**Given records**:
Segment Open
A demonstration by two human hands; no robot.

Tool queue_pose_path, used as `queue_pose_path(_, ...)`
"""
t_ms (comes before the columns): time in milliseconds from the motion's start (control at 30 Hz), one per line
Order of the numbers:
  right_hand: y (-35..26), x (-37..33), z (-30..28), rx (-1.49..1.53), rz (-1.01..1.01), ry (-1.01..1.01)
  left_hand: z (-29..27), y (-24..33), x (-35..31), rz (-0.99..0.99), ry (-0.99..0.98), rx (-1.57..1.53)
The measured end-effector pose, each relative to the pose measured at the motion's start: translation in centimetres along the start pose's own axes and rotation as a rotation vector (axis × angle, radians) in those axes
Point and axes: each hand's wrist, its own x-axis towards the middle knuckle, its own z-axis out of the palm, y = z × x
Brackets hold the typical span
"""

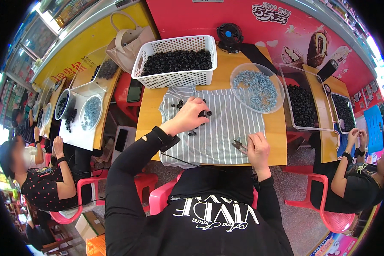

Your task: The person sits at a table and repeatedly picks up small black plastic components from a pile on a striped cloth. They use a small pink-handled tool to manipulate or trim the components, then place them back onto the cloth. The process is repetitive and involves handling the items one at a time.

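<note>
My left hand [189, 116] is over the striped grey cloth [226, 128], fingers curled down around a small black round piece [202, 114]. A few more loose black pieces [180, 103] lie on the cloth beside and below that hand. Near the cloth's right edge, my right hand [259, 149] is closed on a small metal tool with two pointed dark tips [238, 145], like snips; its grip end is hidden in the fingers. The tips point left, slightly apart, and nothing plainly shows between them.
A white perforated basket [175, 80] full of black pieces stands at the back. Right of it sits a clear round bowl [266, 110] of small bluish pieces. A black fan [229, 34] and a beige bag [132, 45] are behind. People work at tables on both sides.
</note>
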Motion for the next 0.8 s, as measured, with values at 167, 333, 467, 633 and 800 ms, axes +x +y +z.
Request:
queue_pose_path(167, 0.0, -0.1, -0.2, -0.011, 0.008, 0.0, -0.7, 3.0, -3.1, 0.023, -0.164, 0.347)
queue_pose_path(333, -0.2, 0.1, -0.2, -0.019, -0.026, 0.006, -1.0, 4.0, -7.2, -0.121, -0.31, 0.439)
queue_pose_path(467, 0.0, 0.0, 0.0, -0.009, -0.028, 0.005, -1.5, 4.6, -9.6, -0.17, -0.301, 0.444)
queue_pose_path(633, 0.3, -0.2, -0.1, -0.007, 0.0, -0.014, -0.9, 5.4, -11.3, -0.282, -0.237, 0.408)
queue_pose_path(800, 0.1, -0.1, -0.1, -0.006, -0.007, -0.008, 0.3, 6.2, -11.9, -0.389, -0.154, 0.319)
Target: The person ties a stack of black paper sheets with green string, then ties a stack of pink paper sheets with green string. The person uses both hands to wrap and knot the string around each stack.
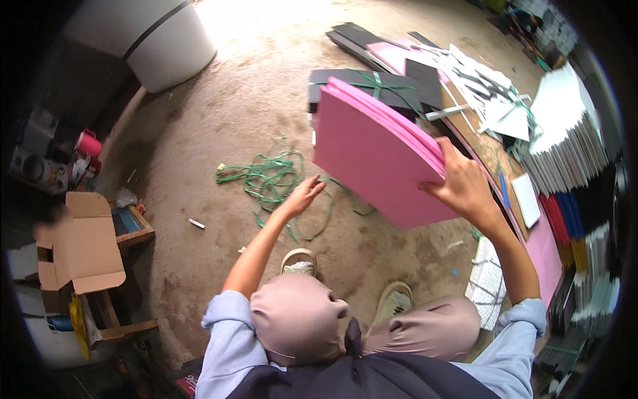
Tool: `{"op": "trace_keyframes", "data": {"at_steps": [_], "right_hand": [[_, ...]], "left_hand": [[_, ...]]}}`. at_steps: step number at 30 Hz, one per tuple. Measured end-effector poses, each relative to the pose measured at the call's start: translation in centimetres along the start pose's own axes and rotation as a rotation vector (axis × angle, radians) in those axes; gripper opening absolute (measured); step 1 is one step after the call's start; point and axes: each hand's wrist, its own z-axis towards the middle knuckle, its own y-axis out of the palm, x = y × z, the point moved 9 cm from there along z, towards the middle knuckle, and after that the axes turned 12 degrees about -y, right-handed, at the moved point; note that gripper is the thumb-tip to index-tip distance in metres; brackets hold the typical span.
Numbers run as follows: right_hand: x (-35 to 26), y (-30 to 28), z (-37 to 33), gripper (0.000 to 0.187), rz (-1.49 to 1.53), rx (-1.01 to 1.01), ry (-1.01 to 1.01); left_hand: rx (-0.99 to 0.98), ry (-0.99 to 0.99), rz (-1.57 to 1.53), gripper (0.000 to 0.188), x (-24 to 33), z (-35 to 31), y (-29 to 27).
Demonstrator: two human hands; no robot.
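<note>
My right hand [465, 183] is closed round the edge of a stack of pink sheets [379, 159], thumb on the front face and fingers over the far side. The stack hangs tilted above the floor. My left hand [305, 195] is held out left of the sheets with its fingers stretched, apart from them and seemingly holding nothing. Tangled green strapping [266, 178] lies on the ground just beyond that hand. Behind the pink sheets rests a dark bundle [392, 92] tied with green strap, partly hidden by them.
At right, a low board [488, 149] bears white and dark offcuts [488, 93], near a tall stack of white sheets [565, 143]. An opened cardboard box [86, 243] stands at left. A large white tank [171, 56] is at far left. A person [525, 26] is far right.
</note>
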Motion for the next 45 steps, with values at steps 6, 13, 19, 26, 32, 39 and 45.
{"op": "trace_keyframes", "data": {"at_steps": [6, 13, 19, 26, 32, 39, 45], "right_hand": [[8.8, 6.3, -11.8, 0.062, -0.184, -0.031, 0.211], [11.5, 12.2, -15.6, 0.068, -0.117, -0.028, 0.258], [15.2, 9.2, -15.9, 0.069, 0.073, 0.025, 0.41], [14.5, 14.6, -18.2, 0.07, 1.032, 0.179, 0.625], [13.0, 28.5, -17.1, 0.061, 1.332, 0.114, 0.673], [21.0, 26.3, -13.6, 0.025, 0.329, 0.237, 0.4], [21.0, 27.2, -8.0, 0.033, -0.003, 0.184, 0.104]], "left_hand": [[-0.134, -0.119, 0.051, 0.062, 1.2, 1.6, 7.3], [-0.185, -0.166, -0.013, 0.056, 3.4, 1.3, 12.5], [-0.193, -0.197, -0.11, 0.063, 3.0, 0.4, 14.4], [-0.147, -0.147, -0.447, 0.086, 4.2, -4.2, 16.7], [0.124, -0.362, -0.599, 0.064, -3.4, -3.4, 14.9], [0.139, -0.342, -0.564, 0.047, -3.6, -1.0, 13.3], [0.103, -0.317, -0.477, 0.046, -1.6, -1.6, 13.3]]}}
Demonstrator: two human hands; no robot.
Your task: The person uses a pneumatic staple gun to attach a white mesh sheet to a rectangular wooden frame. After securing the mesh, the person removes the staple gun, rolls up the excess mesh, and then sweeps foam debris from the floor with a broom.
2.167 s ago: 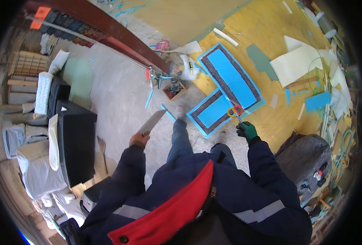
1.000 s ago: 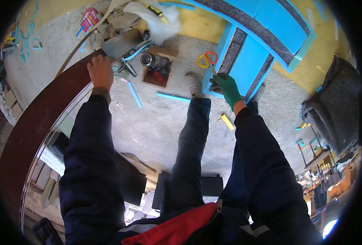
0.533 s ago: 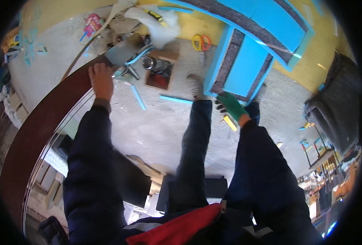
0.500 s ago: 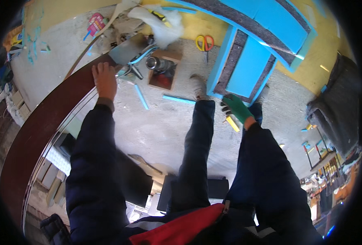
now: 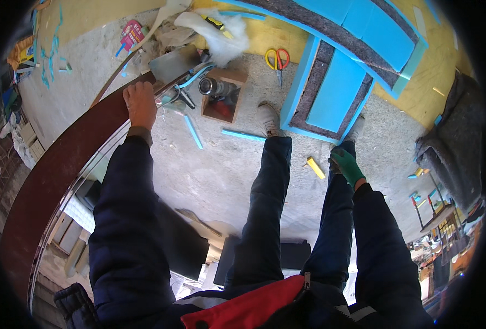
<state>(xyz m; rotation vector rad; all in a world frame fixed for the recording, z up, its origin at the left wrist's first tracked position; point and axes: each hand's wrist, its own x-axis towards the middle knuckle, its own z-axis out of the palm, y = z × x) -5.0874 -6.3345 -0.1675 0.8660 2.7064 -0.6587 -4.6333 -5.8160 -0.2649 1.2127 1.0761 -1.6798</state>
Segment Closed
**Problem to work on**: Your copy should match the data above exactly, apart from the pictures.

**Answer space**:
A demonstration by two human hands; no robot.

Tool queue_pose_path, used as `queue_pose_path(_, ...)`
"""
t_ms (comes before the columns): time in milliseconds from the motion's start (control at 30 Hz), one per line
Order of the numbers:
  right_hand: y (-35..26), x (-37..33), z (-30..28), rx (-1.49..1.53), rz (-1.01..1.01), ry (-1.01..1.01)
  left_hand: z (-29..27), y (-24..33), x (-35..31), rz (-0.99..0.99), ry (-0.99..0.98), rx (-1.57..1.53)
The measured end-effector pose, each relative to the pose measured at the motion's start: translation in centimetres along the start pose's own axes and rotation as a rotation vector (axis × angle, radians) in those axes
Point and axes: each hand's wrist, its own x-axis towards the middle knuckle, its own z-axis out of the palm, y = z × x
Brackets hold the typical span
"""


Your task: The person sits at a table and repeatedly picks up small black plastic components from a pile on a striped cloth. They use a small pink-handled tool to manipulate or trim the components, then place them back onto the cloth. The process is repetitive and involves handling the items one at a time.

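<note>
My left hand [189, 116] is over the striped grey cloth [226, 128], fingers curled down around a small black round piece [202, 114]. A few more loose black pieces [180, 103] lie on the cloth beside and below that hand. Near the cloth's right edge, my right hand [259, 149] is closed on a small metal tool with two pointed dark tips [238, 145], like snips; its grip end is hidden in the fingers. The tips point left, slightly apart, and nothing plainly shows between them.
A white perforated basket [175, 80] full of black pieces stands at the back. Right of it sits a clear round bowl [266, 110] of small bluish pieces. A black fan [229, 34] and a beige bag [132, 45] are behind. People work at tables on both sides.
</note>
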Motion for the next 0.8 s, as measured, with values at 167, 333, 467, 633 and 800 ms, axes +x +y +z.
Request:
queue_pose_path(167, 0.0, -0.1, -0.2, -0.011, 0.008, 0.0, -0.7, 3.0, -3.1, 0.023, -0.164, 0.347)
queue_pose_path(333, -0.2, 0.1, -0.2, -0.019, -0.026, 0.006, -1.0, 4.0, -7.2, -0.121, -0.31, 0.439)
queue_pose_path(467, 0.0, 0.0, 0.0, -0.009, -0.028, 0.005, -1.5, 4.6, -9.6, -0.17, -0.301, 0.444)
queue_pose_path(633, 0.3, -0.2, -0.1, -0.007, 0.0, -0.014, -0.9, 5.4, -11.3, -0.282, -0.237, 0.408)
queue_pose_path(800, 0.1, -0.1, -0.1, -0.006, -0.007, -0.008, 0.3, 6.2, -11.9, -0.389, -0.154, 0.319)
Target: The person ties a stack of black paper sheets with green string, then ties a stack of pink paper sheets with green string. The person uses both hands to wrap and knot the string around each stack.
Tool: `{"op": "trace_keyframes", "data": {"at_steps": [_], "right_hand": [[_, ...]], "left_hand": [[_, ...]]}}`. at_steps: step number at 30 Hz, one per tuple. Measured end-effector poses, each relative to the pose measured at the call's start: translation in centimetres along the start pose's own axes and rotation as a rotation vector (axis × angle, radians) in those axes; gripper opening absolute (measured); step 1 is one step after the call's start; point and axes: each hand's wrist, its own z-axis towards the middle knuckle, its own y-axis out of the palm, x = y × z, the point moved 9 cm from there along z, towards the middle knuckle, and after that the axes turned 12 degrees about -y, right-handed, at the moved point; note that gripper is the thumb-tip to index-tip distance in metres; brackets hold the typical span.
Numbers run as follows: right_hand: x (-35 to 26), y (-30 to 28), z (-37 to 33), gripper (0.000 to 0.187), rz (-1.49 to 1.53), rx (-1.01 to 1.01), ry (-1.01 to 1.01); left_hand: rx (-0.99 to 0.98), ry (-0.99 to 0.99), rz (-1.57 to 1.53), gripper (0.000 to 0.188), x (-24 to 33), z (-35 to 31), y (-29 to 27).
Demonstrator: two human hands; no robot.
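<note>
My right hand [465, 183] is closed round the edge of a stack of pink sheets [379, 159], thumb on the front face and fingers over the far side. The stack hangs tilted above the floor. My left hand [305, 195] is held out left of the sheets with its fingers stretched, apart from them and seemingly holding nothing. Tangled green strapping [266, 178] lies on the ground just beyond that hand. Behind the pink sheets rests a dark bundle [392, 92] tied with green strap, partly hidden by them.
At right, a low board [488, 149] bears white and dark offcuts [488, 93], near a tall stack of white sheets [565, 143]. An opened cardboard box [86, 243] stands at left. A large white tank [171, 56] is at far left. A person [525, 26] is far right.
</note>
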Motion for the next 45 steps, with values at steps 6, 13, 19, 26, 32, 39 and 45.
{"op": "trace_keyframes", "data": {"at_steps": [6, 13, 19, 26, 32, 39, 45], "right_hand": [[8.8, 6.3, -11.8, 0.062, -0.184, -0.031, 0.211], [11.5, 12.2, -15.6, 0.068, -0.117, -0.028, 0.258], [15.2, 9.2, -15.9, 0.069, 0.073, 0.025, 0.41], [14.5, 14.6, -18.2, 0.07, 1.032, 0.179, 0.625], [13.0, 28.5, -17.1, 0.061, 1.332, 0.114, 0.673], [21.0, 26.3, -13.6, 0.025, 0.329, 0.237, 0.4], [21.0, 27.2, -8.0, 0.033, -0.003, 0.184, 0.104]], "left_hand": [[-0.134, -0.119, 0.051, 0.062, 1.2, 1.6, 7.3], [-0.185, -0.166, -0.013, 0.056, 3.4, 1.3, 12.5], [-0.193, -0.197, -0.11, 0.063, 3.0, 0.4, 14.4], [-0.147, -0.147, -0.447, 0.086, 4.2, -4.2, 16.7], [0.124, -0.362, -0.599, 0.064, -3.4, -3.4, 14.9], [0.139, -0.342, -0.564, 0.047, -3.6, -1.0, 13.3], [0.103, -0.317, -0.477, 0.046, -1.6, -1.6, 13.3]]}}
Demonstrator: two human hands; no robot.
Your task: The person uses a pneumatic staple gun to attach a white mesh sheet to a rectangular wooden frame. After securing the mesh, the person removes the staple gun, rolls up the excess mesh, and then sweeps foam debris from the floor with a broom.
2.167 s ago: 
1.000 s ago: 
0.533 s ago: 
0.500 s ago: 
now: 
<state>(xyz m; rotation vector rad; all in a world frame fixed for the recording, z up, its origin at the left wrist's first tracked position; point and axes: each hand's wrist, its own x-axis towards the middle knuckle, its own z-axis out of the palm, y = z × x) -5.0874 -6.3345 -0.1675 0.8660 2.7064 -0.6587 -4.6333 -5.8160 -0.2649 1.2127 1.0761 -1.6798</state>

For this exercise, the work is now complete.